What possible executions are there for nut-flavored ice creams?

Most ice cream flavors are vanilla or chocolate based. Within these two groups, nutmeats or nutmeat flavors with other characterizing flavors are extremely popular. Leveraging this, the variety of nutmeat flavoring options allows for new novel flavors and more creative “classical” nutmeat flavors.

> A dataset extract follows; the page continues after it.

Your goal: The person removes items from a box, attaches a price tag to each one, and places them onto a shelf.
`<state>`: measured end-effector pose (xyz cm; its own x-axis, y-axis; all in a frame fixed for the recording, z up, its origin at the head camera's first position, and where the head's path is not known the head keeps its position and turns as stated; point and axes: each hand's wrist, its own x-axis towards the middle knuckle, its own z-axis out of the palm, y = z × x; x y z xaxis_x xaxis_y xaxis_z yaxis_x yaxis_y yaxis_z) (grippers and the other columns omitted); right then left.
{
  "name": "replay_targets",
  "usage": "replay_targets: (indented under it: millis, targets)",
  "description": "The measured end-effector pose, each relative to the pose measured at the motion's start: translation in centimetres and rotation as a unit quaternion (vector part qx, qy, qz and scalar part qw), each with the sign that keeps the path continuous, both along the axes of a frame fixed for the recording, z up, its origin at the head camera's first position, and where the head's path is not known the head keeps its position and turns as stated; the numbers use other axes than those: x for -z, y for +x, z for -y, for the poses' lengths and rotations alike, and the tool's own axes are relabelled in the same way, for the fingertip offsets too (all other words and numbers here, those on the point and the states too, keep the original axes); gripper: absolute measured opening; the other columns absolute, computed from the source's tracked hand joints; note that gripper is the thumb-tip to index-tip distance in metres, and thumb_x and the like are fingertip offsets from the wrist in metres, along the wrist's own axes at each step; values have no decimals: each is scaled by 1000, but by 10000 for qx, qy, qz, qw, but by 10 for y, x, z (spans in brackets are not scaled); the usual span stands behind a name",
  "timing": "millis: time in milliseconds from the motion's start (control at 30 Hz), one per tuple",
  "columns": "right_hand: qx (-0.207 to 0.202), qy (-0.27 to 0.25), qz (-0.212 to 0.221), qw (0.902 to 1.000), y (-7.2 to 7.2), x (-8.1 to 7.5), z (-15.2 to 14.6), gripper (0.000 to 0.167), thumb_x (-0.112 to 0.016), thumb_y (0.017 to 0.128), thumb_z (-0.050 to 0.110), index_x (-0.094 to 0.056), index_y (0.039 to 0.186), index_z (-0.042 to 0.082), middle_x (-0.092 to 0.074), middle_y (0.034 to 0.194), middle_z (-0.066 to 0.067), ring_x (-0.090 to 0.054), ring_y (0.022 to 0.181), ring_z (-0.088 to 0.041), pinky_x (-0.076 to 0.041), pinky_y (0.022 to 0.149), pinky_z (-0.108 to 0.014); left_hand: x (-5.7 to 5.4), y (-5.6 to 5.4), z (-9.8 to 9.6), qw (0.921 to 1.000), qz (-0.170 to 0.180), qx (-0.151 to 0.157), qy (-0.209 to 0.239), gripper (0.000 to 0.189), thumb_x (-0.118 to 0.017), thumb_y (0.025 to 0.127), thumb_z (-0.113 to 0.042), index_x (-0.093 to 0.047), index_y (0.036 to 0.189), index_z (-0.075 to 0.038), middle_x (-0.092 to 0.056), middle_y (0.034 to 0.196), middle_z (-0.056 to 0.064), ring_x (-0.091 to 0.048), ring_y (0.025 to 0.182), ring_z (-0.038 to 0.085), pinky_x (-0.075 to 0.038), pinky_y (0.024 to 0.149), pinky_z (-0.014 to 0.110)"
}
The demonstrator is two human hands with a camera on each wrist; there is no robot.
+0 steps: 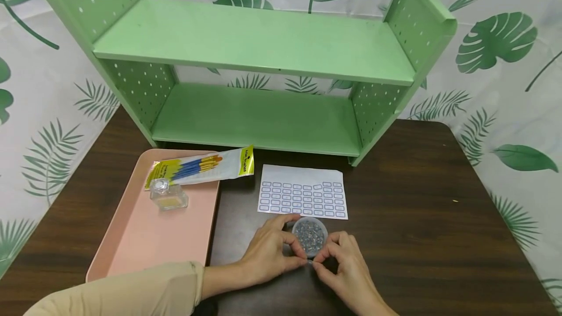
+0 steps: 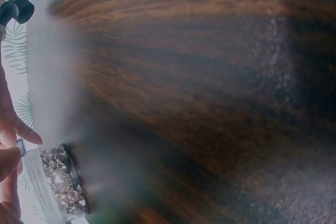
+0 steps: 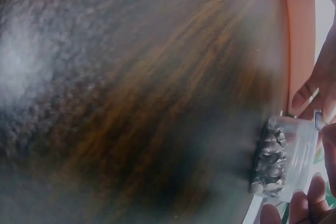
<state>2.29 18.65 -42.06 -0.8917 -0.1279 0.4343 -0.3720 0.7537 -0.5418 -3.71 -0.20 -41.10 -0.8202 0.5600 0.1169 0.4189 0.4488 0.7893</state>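
Observation:
A small round clear jar point(image 1: 310, 237) of shiny silvery bits stands on the table in front of a label sheet point(image 1: 303, 194). At its near rim, my left hand point(image 1: 273, 250) and right hand point(image 1: 344, 268) meet fingertip to fingertip, pinching a small blue-bordered label point(image 3: 318, 121) between them. One left finger reaches along the jar's far left side. From the left wrist, the jar's clear wall point(image 2: 39, 182) shows with the bits in its lower part. Fingertips partly cover the label, so whether it is stuck to the jar cannot be told.
On the left lies a pink tray point(image 1: 153, 247) holding a glass bottle point(image 1: 169, 199) and a packet of paintbrushes point(image 1: 202, 167). A green two-tier shelf point(image 1: 259, 116) stands at the back. A tiny pale scrap point(image 1: 455, 201) lies on the dark wood table point(image 1: 417, 238) at right.

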Motion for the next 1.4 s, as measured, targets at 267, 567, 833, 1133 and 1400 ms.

Basic mixes are either “white” or chocolate. “White” mixes can be colored or flavored as desired to best match the end flavor concept, and multiple chocolate options exist. Thus, selection of the desired background ice cream is critical in using nutmeats. Nutmeat flavors can be added as fine (extracts or formulated liquid) flavors (natural or artificial; usage rate of 0.1 to 2.0%, based on the weight of the mix), compounded flavors (e.g., flavored or colored mousse bases), treated nutmeat particulate inclusions (oil roasted and salted pieces, coated nutmeats, hard candy “brittle” pieces), or as nutmeat-flavored variegating syrups.

Usage levels for particulate inclusions start at about 10%, based on the weight of finished ice cream; for variegated syrups, the range starts at about 15%. Use rates are affected by sweetness, visual appeal (color, particulate size and identity), flavor intensity desired, cost considerations, nutrient limitations (e.g., fat and sugar content) and consumer preferences, among other things.

A number of nutmeat options exist. Among popular selections are peanuts, almonds, pistachios, walnuts, macadamia nuts, cashews, pecans, hazelnuts and blends. Varieties can differ in terms of appearance, firmness, flavor and compatibility to ice cream versus other foods (e.g., baked goods).  The form (sliced, diced, etc.) of each nutmeat can vary as well.

Nutmeats are naturally enzyme active. Multiple natural enzyme systems may need to be inactivated (generally by roasting or other heat treatment) to prevent oil oxidation and other influences that affect flavor quality. Certainly, nutmeats formulated into any food need to be free of any rancid or other off flavors. They can be dry, oil or honey roasted, sliced or diced large to small, or salted. The amount and type of oil used for roasting is also critical to flavor stability and to total fat content of the finished nutmeat as it relates to total fat content of the finished ice cream. Further, the amount and type of nutmeat being used is critical to meeting consumer expectations.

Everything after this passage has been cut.